130. Depersonalization provides those statements for which the truth claim is made with the “outer from”, the rhetoric shape, that corresponds to the mentioned characteristics of truth. Depersonalization and personalization, however, contribute nothing to the truth or falsehood of opinions, sentences, statements and theories. In general, it can be said that truth-oriented discourse does not want to contribute anything to truth: all it can aim for is to establish/determine the truth of opinions. The decision about truth and falsehood is not made within discourse, but in a beyond of discourse, where, strictly speaking, it has always already been made.

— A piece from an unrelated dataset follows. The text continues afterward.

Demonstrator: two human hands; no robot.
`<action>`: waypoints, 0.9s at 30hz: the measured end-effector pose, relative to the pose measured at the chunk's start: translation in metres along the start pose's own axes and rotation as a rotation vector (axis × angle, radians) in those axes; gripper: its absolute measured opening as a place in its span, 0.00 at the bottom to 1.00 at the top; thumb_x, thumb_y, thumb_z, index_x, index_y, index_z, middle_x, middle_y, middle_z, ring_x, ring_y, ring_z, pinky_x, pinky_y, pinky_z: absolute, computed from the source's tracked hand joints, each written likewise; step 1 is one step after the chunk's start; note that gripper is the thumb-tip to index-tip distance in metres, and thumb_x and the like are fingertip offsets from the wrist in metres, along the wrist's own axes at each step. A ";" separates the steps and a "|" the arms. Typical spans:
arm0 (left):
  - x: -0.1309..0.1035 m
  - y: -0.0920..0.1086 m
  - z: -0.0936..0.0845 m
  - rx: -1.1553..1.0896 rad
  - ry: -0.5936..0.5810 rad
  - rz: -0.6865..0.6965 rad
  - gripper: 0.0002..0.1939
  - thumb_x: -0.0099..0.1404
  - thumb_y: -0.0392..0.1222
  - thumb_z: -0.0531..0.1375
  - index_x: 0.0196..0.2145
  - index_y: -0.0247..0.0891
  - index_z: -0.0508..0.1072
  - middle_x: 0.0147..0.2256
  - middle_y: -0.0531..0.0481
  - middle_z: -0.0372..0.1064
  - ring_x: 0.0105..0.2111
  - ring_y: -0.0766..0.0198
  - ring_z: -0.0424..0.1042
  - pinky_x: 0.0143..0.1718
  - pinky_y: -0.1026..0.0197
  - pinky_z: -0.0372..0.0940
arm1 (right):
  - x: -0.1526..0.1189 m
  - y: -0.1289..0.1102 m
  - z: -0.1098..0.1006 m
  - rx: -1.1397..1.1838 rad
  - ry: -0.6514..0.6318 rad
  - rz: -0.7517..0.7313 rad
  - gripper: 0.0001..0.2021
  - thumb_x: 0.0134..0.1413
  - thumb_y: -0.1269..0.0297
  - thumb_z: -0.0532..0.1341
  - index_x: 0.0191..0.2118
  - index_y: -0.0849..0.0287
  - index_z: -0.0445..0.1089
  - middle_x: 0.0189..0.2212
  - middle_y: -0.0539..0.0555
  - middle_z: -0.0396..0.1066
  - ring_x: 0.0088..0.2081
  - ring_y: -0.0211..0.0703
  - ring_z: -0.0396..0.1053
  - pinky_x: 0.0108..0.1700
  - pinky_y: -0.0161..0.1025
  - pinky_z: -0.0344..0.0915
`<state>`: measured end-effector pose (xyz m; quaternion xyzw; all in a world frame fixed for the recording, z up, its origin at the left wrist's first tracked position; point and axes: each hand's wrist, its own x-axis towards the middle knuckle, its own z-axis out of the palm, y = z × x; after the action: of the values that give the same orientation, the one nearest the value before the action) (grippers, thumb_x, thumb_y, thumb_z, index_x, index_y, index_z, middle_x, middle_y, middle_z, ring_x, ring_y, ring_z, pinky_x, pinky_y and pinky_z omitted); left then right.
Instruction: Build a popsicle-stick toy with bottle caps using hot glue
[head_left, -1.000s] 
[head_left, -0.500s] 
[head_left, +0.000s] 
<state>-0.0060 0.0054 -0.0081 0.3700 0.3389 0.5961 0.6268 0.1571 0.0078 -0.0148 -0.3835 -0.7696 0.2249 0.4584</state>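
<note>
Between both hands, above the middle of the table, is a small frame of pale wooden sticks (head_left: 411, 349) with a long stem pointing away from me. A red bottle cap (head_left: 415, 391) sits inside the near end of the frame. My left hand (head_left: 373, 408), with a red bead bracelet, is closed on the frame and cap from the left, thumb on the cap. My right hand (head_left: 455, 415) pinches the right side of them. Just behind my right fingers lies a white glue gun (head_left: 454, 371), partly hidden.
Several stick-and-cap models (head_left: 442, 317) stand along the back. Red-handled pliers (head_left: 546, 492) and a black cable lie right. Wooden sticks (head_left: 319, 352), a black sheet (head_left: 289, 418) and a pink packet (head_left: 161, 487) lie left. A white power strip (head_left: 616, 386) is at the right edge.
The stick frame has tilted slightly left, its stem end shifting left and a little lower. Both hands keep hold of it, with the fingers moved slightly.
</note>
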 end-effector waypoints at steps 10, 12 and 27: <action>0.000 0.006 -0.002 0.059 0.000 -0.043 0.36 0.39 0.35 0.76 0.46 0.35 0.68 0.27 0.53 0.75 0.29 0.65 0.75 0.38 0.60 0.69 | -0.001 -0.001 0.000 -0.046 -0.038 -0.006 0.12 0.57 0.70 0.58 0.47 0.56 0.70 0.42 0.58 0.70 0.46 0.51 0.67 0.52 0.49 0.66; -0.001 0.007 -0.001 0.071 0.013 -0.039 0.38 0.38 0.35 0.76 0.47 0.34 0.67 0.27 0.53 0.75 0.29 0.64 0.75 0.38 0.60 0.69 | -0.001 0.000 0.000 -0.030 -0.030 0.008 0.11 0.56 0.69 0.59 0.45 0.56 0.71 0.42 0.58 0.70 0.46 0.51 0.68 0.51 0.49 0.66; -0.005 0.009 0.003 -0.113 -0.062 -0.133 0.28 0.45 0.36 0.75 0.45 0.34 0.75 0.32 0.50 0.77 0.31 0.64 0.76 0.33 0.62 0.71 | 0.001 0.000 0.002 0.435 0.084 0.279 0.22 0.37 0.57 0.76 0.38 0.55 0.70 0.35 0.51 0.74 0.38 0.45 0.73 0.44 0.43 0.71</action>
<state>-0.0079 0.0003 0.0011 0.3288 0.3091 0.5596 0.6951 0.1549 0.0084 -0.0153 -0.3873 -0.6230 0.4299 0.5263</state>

The decision is merely announced this side, within the discourse.
131. On the other hand truth-oriented discourse can hardly do without the argumentation figures of depersonalization and personalization. After all, I can criticize the opposite opinion only insofar as I put my own opinion out of question (and in a certain sense also outside the discourse), that is: do not discuss it, at least for the duration of this criticism.
And this putting out of question of one’s own view happens outwardly via its depersonalization. The falsehood of the deviating opinion can only be determined from an opinion that is at least insofar and inso long presupposed as true – and for this it makes no difference whether one’s own opinion is “really” or merely “supposedly” true.
132. But now the goal of truth-oriented discourse is to establish only really true sentences as true, not merely supposedly true sentences. And the goal is not a kind of knowledge whose authority is derived from expressions and argumentation figures that can be applied to any arbitrary opinion. It is at least expressis verbisa kind of epistemic authority that only reality itself or another truth-instance (like the standpoint of the leading scientists) can provide.
Next: The Flight From Contingency 11
Josef Mitterer is an Austrian philosopher.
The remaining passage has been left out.